One of the ways in which the value of tamed beasts would be soon
appreciated would be that of giving milk to children. It is marvellous how
soon goats find out children and tempt them to suckle. I have had the milk
of my goats, when encamping for the night in African travels, drained dry
by small black children, who had not the strength to do more than crawl
about, but nevertheless came to some secret understanding with the goats
and fed themselves. The records of many nations have legends like that of
Romulus and Remus, who are stated to have been suckled by wild beasts.
These are surprisingly confirmed by General Sleeman’s narrative of six
cases where children were nurtured for many years by wolves in Oude.
(Journey through Oude in 184950, 1. 206.)
Breeding freely.Domestic animals must breed freely under
confinement.
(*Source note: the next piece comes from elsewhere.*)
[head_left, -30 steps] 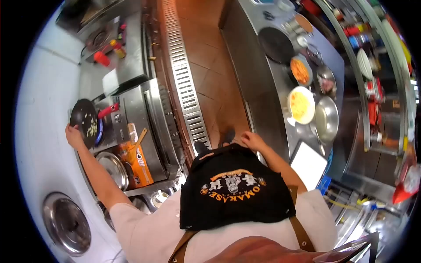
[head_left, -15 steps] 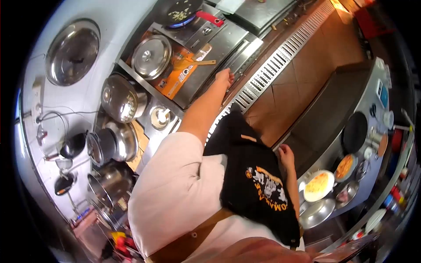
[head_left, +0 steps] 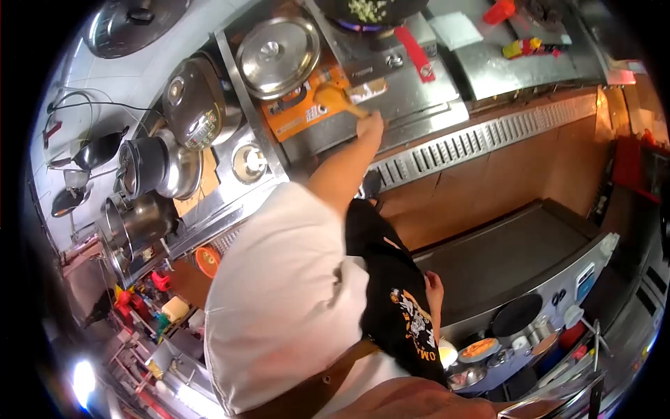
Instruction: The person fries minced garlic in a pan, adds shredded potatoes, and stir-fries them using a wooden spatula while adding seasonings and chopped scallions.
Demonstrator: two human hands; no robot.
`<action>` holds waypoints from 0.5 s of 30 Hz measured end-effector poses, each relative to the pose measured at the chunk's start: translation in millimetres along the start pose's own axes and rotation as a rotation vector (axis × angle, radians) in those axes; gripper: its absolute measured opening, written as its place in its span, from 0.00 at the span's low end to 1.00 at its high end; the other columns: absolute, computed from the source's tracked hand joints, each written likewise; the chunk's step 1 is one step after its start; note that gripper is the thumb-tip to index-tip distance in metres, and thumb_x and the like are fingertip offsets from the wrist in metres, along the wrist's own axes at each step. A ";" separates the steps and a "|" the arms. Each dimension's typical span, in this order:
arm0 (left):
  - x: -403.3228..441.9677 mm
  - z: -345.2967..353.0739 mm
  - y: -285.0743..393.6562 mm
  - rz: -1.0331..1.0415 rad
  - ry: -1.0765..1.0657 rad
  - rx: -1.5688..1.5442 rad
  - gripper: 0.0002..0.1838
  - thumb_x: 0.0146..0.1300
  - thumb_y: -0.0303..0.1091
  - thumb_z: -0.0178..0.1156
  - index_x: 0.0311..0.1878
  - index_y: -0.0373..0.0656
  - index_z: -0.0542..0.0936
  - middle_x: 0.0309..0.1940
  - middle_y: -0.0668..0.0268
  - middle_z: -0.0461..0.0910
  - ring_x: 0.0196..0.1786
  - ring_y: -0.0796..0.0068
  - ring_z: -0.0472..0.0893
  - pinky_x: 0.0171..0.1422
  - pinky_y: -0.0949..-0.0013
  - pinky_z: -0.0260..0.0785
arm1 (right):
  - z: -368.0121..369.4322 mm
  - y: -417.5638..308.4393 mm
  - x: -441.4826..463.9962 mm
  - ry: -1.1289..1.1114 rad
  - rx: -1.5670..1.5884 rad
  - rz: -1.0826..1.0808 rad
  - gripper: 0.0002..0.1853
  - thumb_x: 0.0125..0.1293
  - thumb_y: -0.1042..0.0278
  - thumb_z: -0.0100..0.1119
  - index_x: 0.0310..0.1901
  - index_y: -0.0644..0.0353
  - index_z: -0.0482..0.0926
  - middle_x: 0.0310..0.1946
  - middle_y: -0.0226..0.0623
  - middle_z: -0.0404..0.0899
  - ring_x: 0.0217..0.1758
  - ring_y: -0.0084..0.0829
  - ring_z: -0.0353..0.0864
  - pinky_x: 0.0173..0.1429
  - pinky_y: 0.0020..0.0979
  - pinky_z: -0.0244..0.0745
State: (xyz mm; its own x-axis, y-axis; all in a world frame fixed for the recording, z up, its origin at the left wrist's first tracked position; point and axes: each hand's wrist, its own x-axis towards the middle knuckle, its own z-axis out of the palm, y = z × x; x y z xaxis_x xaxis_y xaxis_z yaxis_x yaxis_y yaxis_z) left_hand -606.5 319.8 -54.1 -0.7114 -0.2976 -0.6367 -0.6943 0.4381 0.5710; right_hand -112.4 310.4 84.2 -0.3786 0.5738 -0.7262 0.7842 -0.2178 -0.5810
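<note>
My left hand (head_left: 370,126) reaches over the counter, its fingers closed on the handle end of a wooden spatula (head_left: 333,98). The spatula's broad head rests over an orange printed panel (head_left: 307,115) on the stove top. Just behind it sits a round steel lid (head_left: 278,58). A black frying pan (head_left: 401,12) with a red handle (head_left: 417,56) holds small pale chopped pieces over a blue flame. My right hand (head_left: 434,285) hangs beside my black apron (head_left: 380,279), fingers loosely apart, with nothing visible in it.
A rice cooker (head_left: 199,105), a small round container (head_left: 250,163) and several pots stand left. A slotted metal grate (head_left: 481,140) runs along the counter front. Behind my right hand is a steel-edged counter (head_left: 516,262) bearing a plate of orange food (head_left: 480,349) and a black round plate (head_left: 517,315).
My left hand has moved to the spatula and taken its handle, and the spatula has turned. The view has swung round, with the frying pan coming further into sight. My right hand stays low.
</note>
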 end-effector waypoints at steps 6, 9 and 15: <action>-116.9 -83.5 -59.5 0.176 -0.552 -0.196 0.17 0.65 0.43 0.49 0.28 0.40 0.74 0.20 0.65 0.75 0.21 0.76 0.73 0.24 0.70 0.63 | -29.7 -81.0 112.8 -0.078 -0.084 -0.337 0.13 0.67 0.72 0.56 0.51 0.66 0.74 0.40 0.36 0.80 0.40 0.26 0.79 0.47 0.27 0.74; -186.4 -106.2 -39.3 0.434 -0.731 -0.134 0.20 0.72 0.44 0.44 0.34 0.38 0.75 0.22 0.65 0.76 0.21 0.80 0.73 0.26 0.76 0.65 | -38.7 -201.8 123.9 -0.335 -0.060 -0.439 0.16 0.68 0.69 0.56 0.55 0.63 0.73 0.44 0.34 0.79 0.44 0.26 0.77 0.49 0.27 0.73; -249.2 -69.2 26.8 0.897 -0.577 0.431 0.14 0.62 0.40 0.52 0.46 0.44 0.75 0.33 0.52 0.81 0.37 0.46 0.80 0.41 0.51 0.72 | -45.2 -312.6 147.3 -0.753 0.018 -0.572 0.20 0.71 0.61 0.52 0.60 0.61 0.68 0.45 0.33 0.75 0.45 0.24 0.75 0.48 0.25 0.71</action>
State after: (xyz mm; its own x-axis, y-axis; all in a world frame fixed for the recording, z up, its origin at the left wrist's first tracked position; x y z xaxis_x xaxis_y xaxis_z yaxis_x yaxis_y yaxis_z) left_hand -455.5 346.9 155.8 -0.6978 0.6518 -0.2970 0.2102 0.5828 0.7850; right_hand -391.1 498.7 175.5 -0.9261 -0.0623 -0.3720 0.3761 -0.0767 -0.9234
This necessity limits very narrowly the number of species
which might otherwise have been domesticated. It is one of the most
important of all the conditions that have to be satisfied. The North
American turkey, reared from the eggs of the wild bird, is stated to be
unknown in the third generation, in captivity. Our turkey comes from
Mexico, and was abundantly domesticated by the ancient Mexicans.
The Indians of the Upper Amazon took turtle and placed them in
lagoons for use in seasons of scarcity. The Spaniards who first saw them
called these turtle “Indian cattle.” They would certainly have become
domesticated like cattle, if they had been able to breed in captivity.
Easy to tend.—They must be tended easily. When animals reared in the
house are suffered to run about in the companionship of others like
themselves, they naturally revert to much of their original wildness. It is
therefore essential to domestication that they should possess some quality
by which large numbers of them may be controlled by a few herdsmen.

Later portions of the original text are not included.